Geossrey
I returned home from UCL’s Summer Course in English Phonetics to find a letter from an American organization addressed to ‘Geossrey A Lindsey’. I’d previously given my name over the telephone to an employee of this organization, a native speaker of American English. Twice I spelled my name out to her, believing that I was speaking clearly, and she spelled it out back to me, to my satisfaction. But still the error happened.
As I explained during the Question Time on SCEP’s last day, telephone lines transmit the lower frequencies most crucial for conveying linguistic information but don’t transmit higher frequencies well. When we listen to telephone speech, often we don’t clearly hear /f/ or /s/ sounds, because /f/ is too weak and /s/ is too high: we hear gaps which our brains fill in on the basis of contextual knowledge. Here are the two syllables Geoff/Jeff /dʒɛf/ and Jess /dʒɛs/, followed by their final fricatives:
(English /s/ is a high-frequency sound with strong acoustic energy concentrated mainly above the conventional upper limit of telephone lines – around 4 kilohertz, ie 4,000 vibrations a second. By contrast /f/ is a weaker fricative, its energy diffused over a wide range of frequencies.)

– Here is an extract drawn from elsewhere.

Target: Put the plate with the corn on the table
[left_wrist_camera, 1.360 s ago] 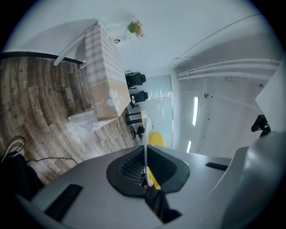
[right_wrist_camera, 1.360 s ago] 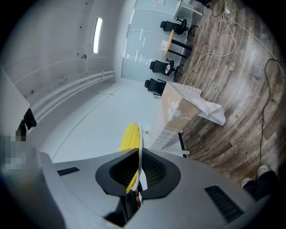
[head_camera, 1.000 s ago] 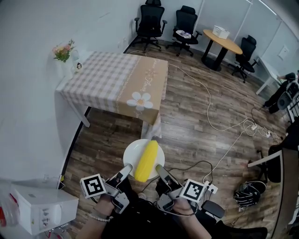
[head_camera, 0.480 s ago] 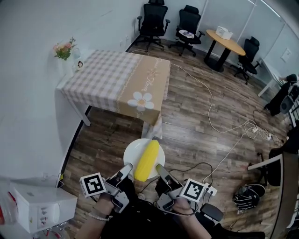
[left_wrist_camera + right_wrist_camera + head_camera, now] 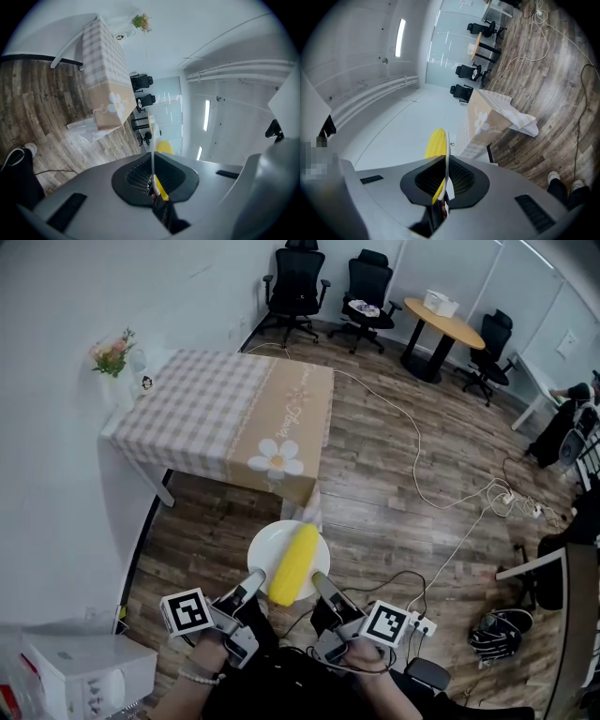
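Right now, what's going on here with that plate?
A person holds a white plate with a corn cob on it, the left gripper and right gripper each clamped on its rim. The plate is over the wooden floor, not yet on the table ahead.

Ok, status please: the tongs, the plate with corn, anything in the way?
Left tongs and right tongs both shut on plate rim. Corn lying on plate, above floor, table ahead. Only flowers at table's far corner.
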The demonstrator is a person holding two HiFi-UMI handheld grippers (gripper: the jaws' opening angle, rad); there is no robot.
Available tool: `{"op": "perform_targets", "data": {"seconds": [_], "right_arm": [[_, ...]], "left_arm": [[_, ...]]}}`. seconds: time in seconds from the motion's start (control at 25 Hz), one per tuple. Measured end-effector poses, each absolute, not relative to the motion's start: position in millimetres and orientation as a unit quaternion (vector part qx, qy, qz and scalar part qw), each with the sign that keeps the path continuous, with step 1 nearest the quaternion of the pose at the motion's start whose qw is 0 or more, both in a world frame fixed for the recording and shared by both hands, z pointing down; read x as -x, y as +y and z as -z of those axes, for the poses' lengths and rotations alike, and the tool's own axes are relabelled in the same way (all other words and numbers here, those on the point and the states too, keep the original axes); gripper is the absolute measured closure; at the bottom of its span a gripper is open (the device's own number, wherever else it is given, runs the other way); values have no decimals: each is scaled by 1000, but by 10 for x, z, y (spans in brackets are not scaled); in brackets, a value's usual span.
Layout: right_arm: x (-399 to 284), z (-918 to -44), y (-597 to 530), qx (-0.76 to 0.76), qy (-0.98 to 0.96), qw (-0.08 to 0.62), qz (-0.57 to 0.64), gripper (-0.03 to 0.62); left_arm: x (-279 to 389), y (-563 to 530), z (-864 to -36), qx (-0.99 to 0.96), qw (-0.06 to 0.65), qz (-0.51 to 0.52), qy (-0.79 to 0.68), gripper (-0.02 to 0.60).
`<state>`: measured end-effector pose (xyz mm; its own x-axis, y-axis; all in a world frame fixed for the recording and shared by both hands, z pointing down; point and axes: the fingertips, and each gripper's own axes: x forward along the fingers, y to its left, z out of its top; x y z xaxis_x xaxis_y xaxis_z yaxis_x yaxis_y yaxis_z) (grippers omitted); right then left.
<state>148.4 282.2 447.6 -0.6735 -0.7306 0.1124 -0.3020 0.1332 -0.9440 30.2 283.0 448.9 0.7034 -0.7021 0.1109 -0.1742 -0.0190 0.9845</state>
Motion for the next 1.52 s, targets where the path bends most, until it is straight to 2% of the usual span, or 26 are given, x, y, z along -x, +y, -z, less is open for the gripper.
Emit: {"op": "perform_targets", "data": {"seconds": [0.92, 1.52], "right_arm": [[-848, -4497, 1460, 384, 716, 204, 546, 546], [-607, -4555, 1207, 398, 709, 206, 544, 546]], "left_arm": [[357, 1403, -4515, -690, 626, 198, -305, 561], [604, 1111, -4569, -695, 628, 192, -293, 561]]}}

In the case of my transatlantic conversation, the employee didn’t have the appropriate contextual expectations for her brain to fill in the right letter. The spelling Geoffrey is a lot less common than Jeffrey in the United States, and Geossrey evidently seemed to her a possible name for a distant Englishman. And, when she spelled Geossrey back to me, I didn’t hear that she was saying /s/’s rather than /f/’s.

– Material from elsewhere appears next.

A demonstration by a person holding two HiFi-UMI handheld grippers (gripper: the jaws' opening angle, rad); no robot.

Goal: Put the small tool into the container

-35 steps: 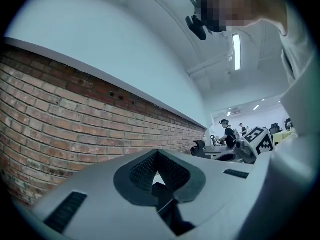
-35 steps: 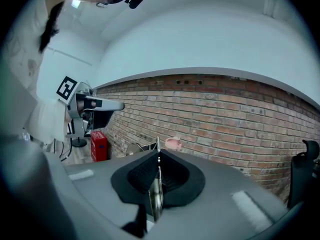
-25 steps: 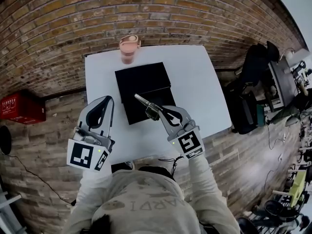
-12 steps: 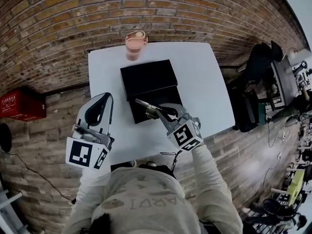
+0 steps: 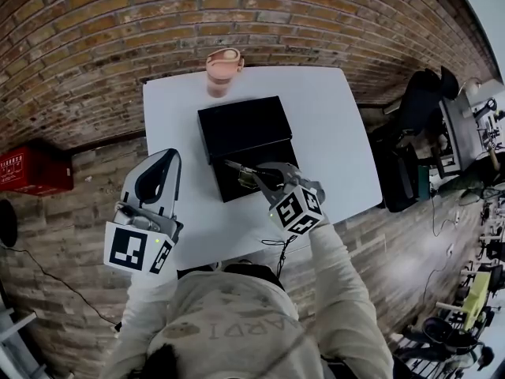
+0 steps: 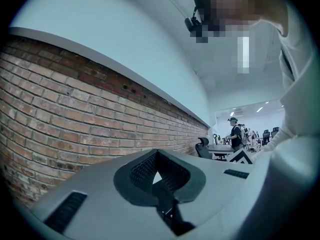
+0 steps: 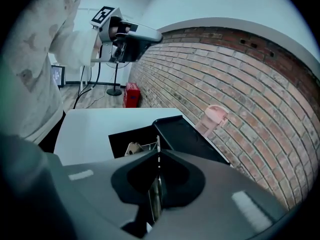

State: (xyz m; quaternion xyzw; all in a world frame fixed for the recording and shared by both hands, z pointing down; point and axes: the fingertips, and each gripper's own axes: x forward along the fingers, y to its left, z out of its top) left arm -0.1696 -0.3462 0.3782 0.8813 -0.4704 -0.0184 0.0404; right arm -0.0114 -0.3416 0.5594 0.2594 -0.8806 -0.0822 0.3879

Probably I should have used the NATO spelling alphabet and told her that my name is written with Foxtrot Foxtrot, not Sierra Sierra. Aside from the challenges of telephones, a take-home message for non-native English speakers is that the English /s/ is strong and loud, distinguishing it especially from weak /θ/ and /f/, and also is high in quality, to distinguish it from the lower-pitched /ʃ/. In languages where /s/ does not have to be distinguished from /θ/ or /ʃ/, it is often weaker or lower-pitched in quality than in English.